What to produce: Write out the data again in full, keeping every character the same.

BEGIN Study material

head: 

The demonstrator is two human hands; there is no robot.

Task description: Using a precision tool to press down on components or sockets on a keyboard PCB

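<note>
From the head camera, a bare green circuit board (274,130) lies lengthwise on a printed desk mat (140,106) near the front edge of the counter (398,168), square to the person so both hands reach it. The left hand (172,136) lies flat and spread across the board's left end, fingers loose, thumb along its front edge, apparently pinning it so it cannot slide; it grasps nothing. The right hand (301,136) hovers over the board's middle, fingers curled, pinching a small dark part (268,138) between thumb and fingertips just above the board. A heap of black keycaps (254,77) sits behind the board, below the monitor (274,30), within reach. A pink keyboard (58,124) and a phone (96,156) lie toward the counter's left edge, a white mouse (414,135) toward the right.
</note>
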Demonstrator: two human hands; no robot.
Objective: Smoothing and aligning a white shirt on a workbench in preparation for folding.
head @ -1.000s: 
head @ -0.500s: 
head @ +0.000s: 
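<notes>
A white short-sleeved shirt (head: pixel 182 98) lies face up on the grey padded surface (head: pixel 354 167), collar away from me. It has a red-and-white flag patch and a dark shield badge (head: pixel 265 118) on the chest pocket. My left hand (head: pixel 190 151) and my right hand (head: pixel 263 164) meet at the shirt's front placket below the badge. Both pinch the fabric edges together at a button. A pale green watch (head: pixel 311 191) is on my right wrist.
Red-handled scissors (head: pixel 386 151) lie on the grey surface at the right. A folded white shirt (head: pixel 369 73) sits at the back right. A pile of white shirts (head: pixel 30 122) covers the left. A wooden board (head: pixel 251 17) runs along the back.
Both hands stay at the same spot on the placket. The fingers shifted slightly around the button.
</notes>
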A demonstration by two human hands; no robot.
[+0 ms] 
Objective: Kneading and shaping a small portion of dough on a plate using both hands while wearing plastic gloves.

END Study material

Written solution:
head: 

The demonstrator is two human hands; there is no robot.

Task description: Using a precision tool to press down on components or sockets on a keyboard PCB

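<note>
From the head camera, a bare green circuit board (274,130) lies lengthwise on a printed desk mat (140,106) near the front edge of the counter (398,168), square to the person so both hands reach it. The left hand (172,136) lies flat and spread across the board's left end, fingers loose, thumb along its front edge, apparently pinning it so it cannot slide; it grasps nothing. The right hand (301,136) hovers over the board's middle, fingers curled, pinching a small dark part (268,138) between thumb and fingertips just above the board. A heap of black keycaps (254,77) sits behind the board, below the monitor (274,30), within reach. A pink keyboard (58,124) and a phone (96,156) lie toward the counter's left edge, a white mouse (414,135) toward the right.
</note>
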Demonstrator: two human hands; no robot.
Objective: Smoothing and aligning a white shirt on a workbench in preparation for folding.
head @ -1.000s: 
head @ -0.500s: 
head @ +0.000s: 
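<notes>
A white short-sleeved shirt (head: pixel 182 98) lies face up on the grey padded surface (head: pixel 354 167), collar away from me. It has a red-and-white flag patch and a dark shield badge (head: pixel 265 118) on the chest pocket. My left hand (head: pixel 190 151) and my right hand (head: pixel 263 164) meet at the shirt's front placket below the badge. Both pinch the fabric edges together at a button. A pale green watch (head: pixel 311 191) is on my right wrist.
Red-handled scissors (head: pixel 386 151) lie on the grey surface at the right. A folded white shirt (head: pixel 369 73) sits at the back right. A pile of white shirts (head: pixel 30 122) covers the left. A wooden board (head: pixel 251 17) runs along the back.
Both hands stay at the same spot on the placket. The fingers shifted slightly around the button.
</notes>
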A demonstration by two human hands; no robot.
[+0 ms] 
Objective: Kneading and shaping a small portion of dough on a plate using both hands while wearing plastic gloves.

There's nothing left to add to the output.